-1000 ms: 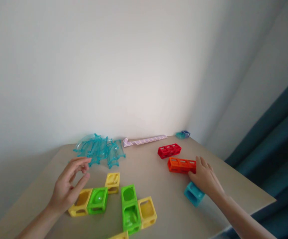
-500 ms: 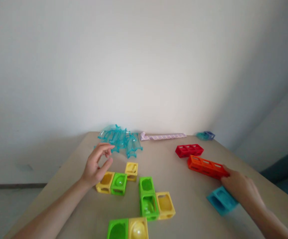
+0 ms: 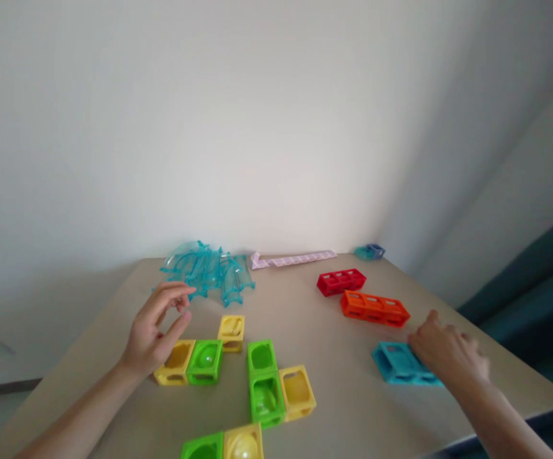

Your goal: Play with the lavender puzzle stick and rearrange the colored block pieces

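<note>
My left hand (image 3: 154,328) hovers above the table with loosely curled, spread fingers and holds nothing; a yellow and green block pair (image 3: 190,362) lies just under it. My right hand (image 3: 448,354) rests on the near end of a blue hollow block (image 3: 395,362) at the table's right side, fingers closed over it. An orange long block (image 3: 374,308) lies just beyond that hand, apart from it, and a red block (image 3: 341,281) sits behind the orange one.
Green and yellow cube blocks (image 3: 276,389) cluster at the front middle of the beige table (image 3: 333,408). Clear teal curved track pieces (image 3: 209,274) pile at the back, beside a pale pink strip (image 3: 295,259). Small blue pieces (image 3: 370,252) sit in the far corner. A dark curtain (image 3: 539,306) hangs to the right.
My right hand has left the orange block and moved back onto the blue block. The orange block now lies turned and free. My left hand has barely moved; the view shifted.
</note>
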Tool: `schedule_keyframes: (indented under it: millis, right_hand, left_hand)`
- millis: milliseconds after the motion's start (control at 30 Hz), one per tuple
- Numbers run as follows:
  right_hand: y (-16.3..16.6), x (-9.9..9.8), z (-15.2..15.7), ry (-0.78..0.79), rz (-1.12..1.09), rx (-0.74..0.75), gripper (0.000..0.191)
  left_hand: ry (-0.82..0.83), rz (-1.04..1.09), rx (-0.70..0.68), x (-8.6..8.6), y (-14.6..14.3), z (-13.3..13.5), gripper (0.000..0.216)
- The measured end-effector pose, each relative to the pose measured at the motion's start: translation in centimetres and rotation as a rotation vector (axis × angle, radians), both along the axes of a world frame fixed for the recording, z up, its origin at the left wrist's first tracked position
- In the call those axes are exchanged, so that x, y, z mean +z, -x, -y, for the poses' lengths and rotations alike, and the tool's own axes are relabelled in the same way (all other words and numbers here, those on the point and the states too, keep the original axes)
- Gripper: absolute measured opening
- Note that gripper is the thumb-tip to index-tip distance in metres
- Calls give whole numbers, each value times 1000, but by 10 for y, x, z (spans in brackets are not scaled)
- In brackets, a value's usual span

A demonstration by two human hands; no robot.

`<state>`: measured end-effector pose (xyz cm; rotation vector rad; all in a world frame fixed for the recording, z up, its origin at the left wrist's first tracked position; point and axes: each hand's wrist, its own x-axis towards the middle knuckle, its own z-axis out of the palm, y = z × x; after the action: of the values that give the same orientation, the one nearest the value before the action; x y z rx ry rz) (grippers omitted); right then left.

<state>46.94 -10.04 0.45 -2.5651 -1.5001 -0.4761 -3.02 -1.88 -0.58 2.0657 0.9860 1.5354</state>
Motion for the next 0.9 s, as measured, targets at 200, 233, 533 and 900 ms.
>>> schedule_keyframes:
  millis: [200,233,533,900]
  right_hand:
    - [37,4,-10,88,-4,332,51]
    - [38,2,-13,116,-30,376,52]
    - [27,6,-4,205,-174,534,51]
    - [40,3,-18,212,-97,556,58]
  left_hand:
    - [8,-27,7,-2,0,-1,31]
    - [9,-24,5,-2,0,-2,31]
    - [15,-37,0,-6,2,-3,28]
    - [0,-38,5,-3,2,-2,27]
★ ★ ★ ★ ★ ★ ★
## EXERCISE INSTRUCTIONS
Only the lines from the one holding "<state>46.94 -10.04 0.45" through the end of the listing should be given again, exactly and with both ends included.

## WRITTEN ANSWER
<state>46.94 -10.04 0.45 -2.5651 -1.5001 -0.4761 -3.02 -1.88 -0.58 2.0657 0.9860 1.5354</state>
Motion for the next 0.9 s, as measured, targets at 200, 233, 533 and 900 ms.
>>> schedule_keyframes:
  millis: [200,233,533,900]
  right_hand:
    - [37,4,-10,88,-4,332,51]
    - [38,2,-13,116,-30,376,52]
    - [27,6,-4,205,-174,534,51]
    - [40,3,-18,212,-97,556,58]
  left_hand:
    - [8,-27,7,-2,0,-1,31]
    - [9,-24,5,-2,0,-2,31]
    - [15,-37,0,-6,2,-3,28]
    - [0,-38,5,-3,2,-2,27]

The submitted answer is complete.